Ao todo, já gastou R$ 3,4 bilhões (só neste ano, até agora, foram R$ 653,97 milhões) e sacou R$ 8,6 bilhões.
3) Limite reduzido no pagamento de RPVs
O projeto de lei trata de mudanças no pagamento das Requisições de Pequeno Valor (RPVs), dívidas de até 40 salários mínimos que o Estado tem a pagar (acima disso, são precatórios). A intenção é limitar as RPVs a sete salários mínimos para reduzir o peso nas finanças - em 2015, o Executivo prevê o desembolso de R$ 900 milhões. Se aprovada, a alteração não afetará RPVs já constituídas.
Entenda por que o dinheiro extra é apenas paliativo:
1) Em 31 de agosto, o Piratini teve de parcelar a folha de pagamento dos servidores públicos e ainda ficou com R$ 1,6 bilhão em contas pendentes, relativas a julho e a agosto.
As principais contas pendentes
Restante da folha: R$ 745 milhões
Dívida com a União: R$ 265,4 milhões
Custeio da saúde: R$ 63 milhões
Investimentos em estradas: R$ 52,8 milhões
Diárias da segurança: R$ 2,75 milhões
Autonomia das escolas (julho e agosto): R$ 21 milhões
Transporte escolar (julho e agosto): R$ 20,3 milhões
Merenda escolar: R$ 1 milhão
2) Para pagar tudo, o Estado contará com arrecadação de R$ 2 bilhões em setembro (em ICMS e outros tributos). Caso entre logo (dependendo de quando o projeto for aprovado), o dinheiro extra dos depósitos ampliará a receita para R$ 3 bilhões.
3) Com isso, será possível pagar todas as despesas de julho e agosto e ficar com R$ 1,4 bilhão em caixa. O problema é que, até o fim de setembro, o Executivo ainda terá pela frente as despesas do próprio mês (cerca de R$ 2,5 bilhões).

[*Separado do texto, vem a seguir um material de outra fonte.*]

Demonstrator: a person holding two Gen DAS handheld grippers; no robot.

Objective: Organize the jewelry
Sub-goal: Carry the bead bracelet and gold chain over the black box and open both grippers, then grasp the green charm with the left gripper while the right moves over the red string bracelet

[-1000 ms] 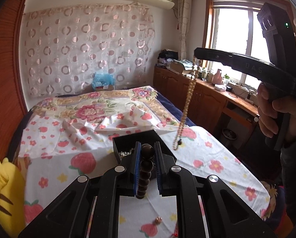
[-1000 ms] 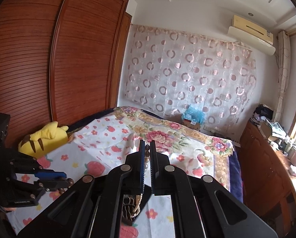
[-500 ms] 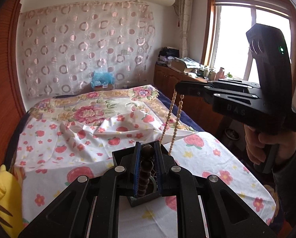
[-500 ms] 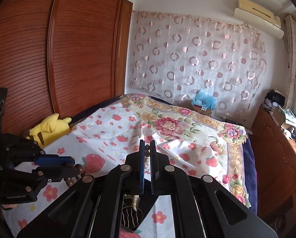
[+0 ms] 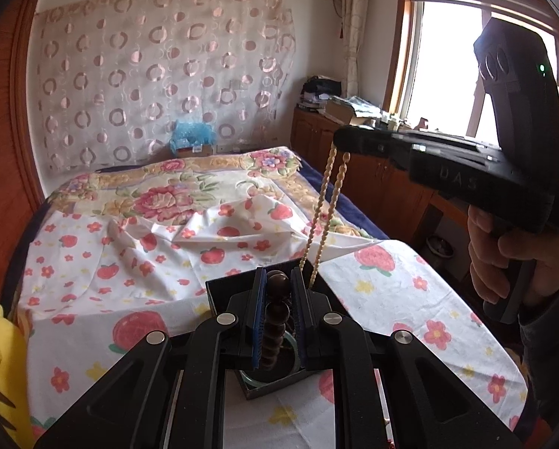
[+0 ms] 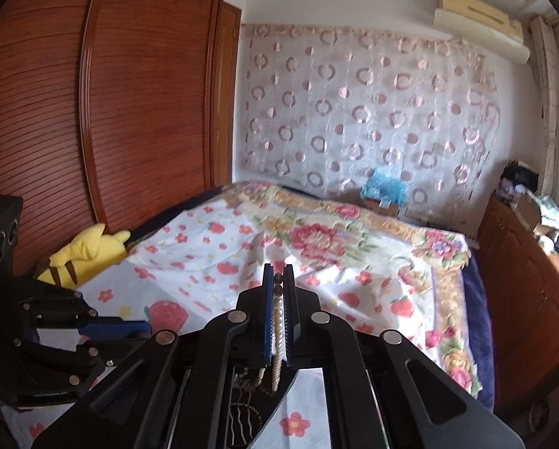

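Observation:
My left gripper (image 5: 278, 280) is shut on a dark brown wooden bead bracelet (image 5: 275, 314), held over a black jewelry box (image 5: 223, 292) on the bed. My right gripper (image 5: 341, 142) is shut on a cream bead necklace (image 5: 326, 217), whose two strands hang down into the box's far right side. In the right wrist view the right gripper (image 6: 278, 278) pinches the necklace (image 6: 277, 314), with the box (image 6: 242, 419) below. The left gripper (image 6: 129, 327) shows at the left there.
A bed with a strawberry and flower sheet (image 5: 129, 262) holds the box. A yellow plush toy (image 6: 81, 250) lies by the wooden wardrobe (image 6: 92, 112). Wooden cabinets (image 5: 373, 187) stand on the right under the window. A glass bangle (image 5: 296, 359) lies in the box.
The right gripper has lowered the necklace so its strands now drop into the box. The left gripper has moved forward over the box with the bracelet.

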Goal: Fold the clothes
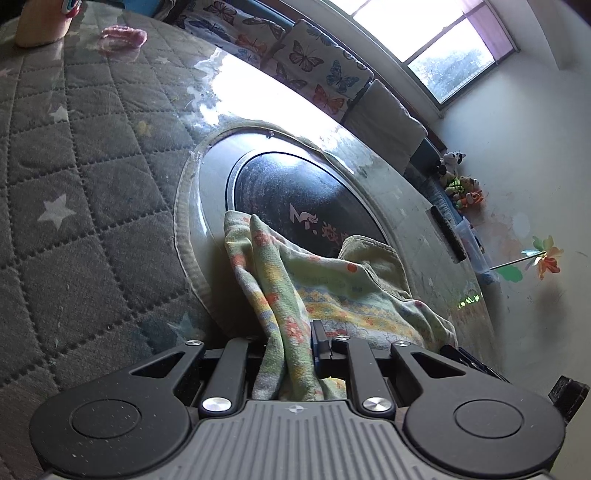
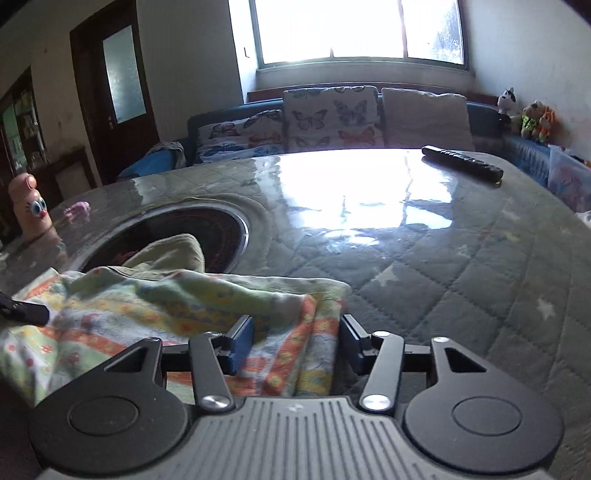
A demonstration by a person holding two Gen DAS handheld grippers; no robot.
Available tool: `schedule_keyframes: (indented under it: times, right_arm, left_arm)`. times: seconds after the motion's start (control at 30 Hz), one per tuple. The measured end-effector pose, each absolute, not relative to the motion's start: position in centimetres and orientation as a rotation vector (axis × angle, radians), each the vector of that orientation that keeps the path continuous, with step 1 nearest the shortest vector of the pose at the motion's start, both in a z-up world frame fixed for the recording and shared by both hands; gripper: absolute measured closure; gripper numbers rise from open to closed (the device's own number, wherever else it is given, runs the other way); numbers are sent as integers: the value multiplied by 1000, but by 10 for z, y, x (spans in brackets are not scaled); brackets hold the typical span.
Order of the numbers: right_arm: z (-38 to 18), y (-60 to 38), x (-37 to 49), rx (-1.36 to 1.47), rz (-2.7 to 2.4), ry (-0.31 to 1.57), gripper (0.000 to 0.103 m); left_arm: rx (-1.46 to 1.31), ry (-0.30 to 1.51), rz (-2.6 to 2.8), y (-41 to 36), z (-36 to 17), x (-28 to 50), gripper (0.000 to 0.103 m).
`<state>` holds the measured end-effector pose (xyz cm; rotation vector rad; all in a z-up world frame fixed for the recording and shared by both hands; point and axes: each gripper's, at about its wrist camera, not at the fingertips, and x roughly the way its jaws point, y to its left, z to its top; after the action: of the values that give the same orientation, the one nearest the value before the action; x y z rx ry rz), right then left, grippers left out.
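1. The left claw (image 1: 291, 347) is clamped on a bunched fold of the patterned cloth (image 1: 280, 295); the fabric fills the narrow gap between its fingers and rises out of it in a ridge.
2. This claw points forward and downward over the surface (image 1: 74, 229), and its view is rolled, so the far edge of the surface runs diagonally across the picture.
3. The right claw (image 2: 295, 343) stands partly spread, its blue pads (image 2: 240, 341) apart. A folded edge of the same cloth lies between them, and neither pad visibly presses on it.
4. This claw also slants downward, held about level from side to side, with the cloth's right edge directly beneath it.
5. The cloth, pale green with orange, yellow and blue flowered bands, lies rumpled on the near part of the surface. In the right wrist view it spreads leftward from the claw, where the dark tip of the left claw (image 2: 22, 312) rests on it.
6. Its far side drapes over the rim of a round dark inset (image 1: 295, 195) set in the surface.
7. The surface wears a grey quilted cover with pale stars under a glossy sheet that mirrors the window.
8. Farther off lie a black remote (image 2: 463, 164), a small pink object (image 1: 122, 35) and a pink toy with cartoon eyes (image 2: 31, 206).
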<state>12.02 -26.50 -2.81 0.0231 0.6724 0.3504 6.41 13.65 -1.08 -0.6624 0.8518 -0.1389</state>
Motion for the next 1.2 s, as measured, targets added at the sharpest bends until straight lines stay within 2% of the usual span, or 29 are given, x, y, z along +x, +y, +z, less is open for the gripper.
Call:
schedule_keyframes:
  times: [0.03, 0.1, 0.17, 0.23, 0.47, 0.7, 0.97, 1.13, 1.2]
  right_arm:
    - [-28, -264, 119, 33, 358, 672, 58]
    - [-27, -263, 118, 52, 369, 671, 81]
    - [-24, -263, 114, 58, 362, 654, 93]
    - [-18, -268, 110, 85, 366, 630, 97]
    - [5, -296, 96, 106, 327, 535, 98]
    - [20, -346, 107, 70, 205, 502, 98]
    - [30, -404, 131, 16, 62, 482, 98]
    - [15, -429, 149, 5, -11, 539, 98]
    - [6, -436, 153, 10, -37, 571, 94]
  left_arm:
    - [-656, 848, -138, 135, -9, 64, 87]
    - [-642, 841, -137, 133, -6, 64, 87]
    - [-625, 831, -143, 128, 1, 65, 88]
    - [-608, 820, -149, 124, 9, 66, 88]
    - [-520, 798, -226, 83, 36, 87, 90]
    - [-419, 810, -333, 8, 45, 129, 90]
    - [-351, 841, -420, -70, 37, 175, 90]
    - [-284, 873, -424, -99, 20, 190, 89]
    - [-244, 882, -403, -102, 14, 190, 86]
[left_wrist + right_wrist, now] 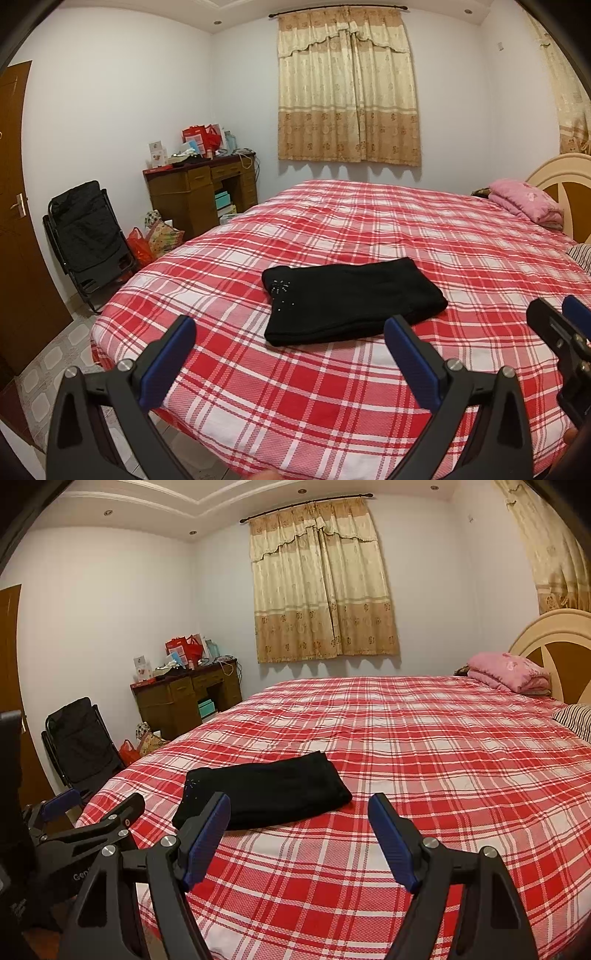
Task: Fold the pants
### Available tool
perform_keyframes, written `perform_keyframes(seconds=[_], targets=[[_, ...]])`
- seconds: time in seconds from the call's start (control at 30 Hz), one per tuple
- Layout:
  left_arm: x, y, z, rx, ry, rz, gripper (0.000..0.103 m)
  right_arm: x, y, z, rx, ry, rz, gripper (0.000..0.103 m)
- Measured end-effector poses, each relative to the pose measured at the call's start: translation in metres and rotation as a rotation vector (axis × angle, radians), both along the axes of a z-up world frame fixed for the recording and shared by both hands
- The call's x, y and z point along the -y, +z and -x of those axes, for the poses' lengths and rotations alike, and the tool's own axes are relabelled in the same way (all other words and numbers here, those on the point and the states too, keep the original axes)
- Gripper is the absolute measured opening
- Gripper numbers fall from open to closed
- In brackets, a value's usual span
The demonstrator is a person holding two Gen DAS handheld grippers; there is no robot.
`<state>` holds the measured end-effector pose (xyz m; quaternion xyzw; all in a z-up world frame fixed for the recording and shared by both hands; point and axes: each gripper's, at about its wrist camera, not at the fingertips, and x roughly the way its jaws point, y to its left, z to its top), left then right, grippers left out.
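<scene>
So the pants point(351, 301) are black and already folded into a neat flat rectangle, lying on the bed point(369, 387) with the red and white plaid cover. There's a little sparkly bit on the corner at about 9 o'clock of the bundle. From the left wrist view they sit dead ahead at 12 o'clock, just past the fingertips; from the right wrist view they're more toward 11 o'clock, partly behind the left finger.

Left hand-held gripper point(290, 330) is released, blue pads spread wide with nothing between them but bedspread, hovering over the near edge of the bed and not touching the pants. Right hand-held gripper point(299, 806) is the same deal: jaws spread wide, nothing grasped, hanging over the cover just short of the pants. You can see each one peeking into the other's view, the right one at 3 o'clock in the left view, the left one at 8 o'clock in the right view.

Rest of the room: pink quilt point(524, 201) folded up by the headboard point(565, 173) at 2 o'clock, striped pillow point(576, 720) near it, curtain point(349, 88) on the far wall at 12, a cluttered wooden desk point(201, 192) in the corner at 10 o'clock, black folding chair point(86, 236) next to it, brown door point(14, 206) at 9.
</scene>
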<state>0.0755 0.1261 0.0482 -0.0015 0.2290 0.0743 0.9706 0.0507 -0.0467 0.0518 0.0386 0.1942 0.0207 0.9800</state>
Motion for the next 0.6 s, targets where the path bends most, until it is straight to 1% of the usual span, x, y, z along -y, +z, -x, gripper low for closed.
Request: perform_keyframes(seconds=[0.27,0.6], targets=[[-0.0013,0.0007,-0.0015,-0.004,0.026,-0.015,0.103,0.0001,-0.0014,0.0008,-0.002,0.000,-0.002,0.078],[0.0016,-0.0010,-0.0020,-0.004,0.033,-0.029,0.103,0.0032,-0.0039,0.0019,-0.005,-0.008,-0.015,0.078]])
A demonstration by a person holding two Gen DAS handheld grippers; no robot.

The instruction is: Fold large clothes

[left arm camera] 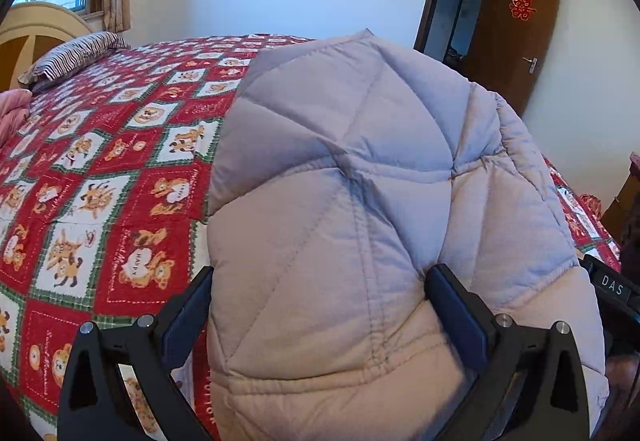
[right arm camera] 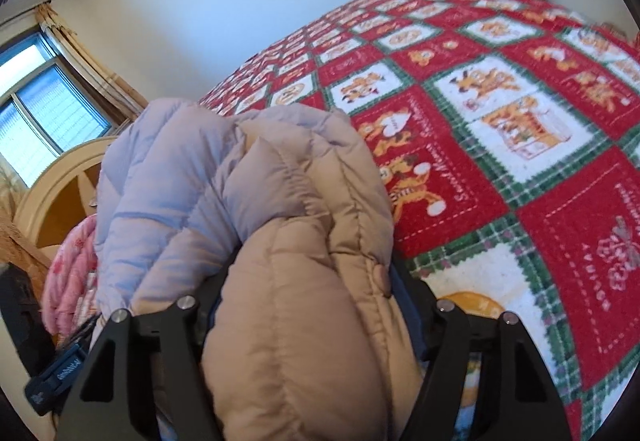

4) Aquele R$ 1,4 bilhão será usado, então, para pagar a próxima folha no dia 30 (R$ 1,2 bilhão) e para quitar outras despesas menores.
5) Com isso, no início de outubro, haverá R$ 1,1 bilhão em pendências de setembro, fora as contas do mês. A partir daí, o Executivo só poderá sacar, da conta dos depósitos, o que exceder o limite de 95%, cerca de R$ 60 milhões por mês.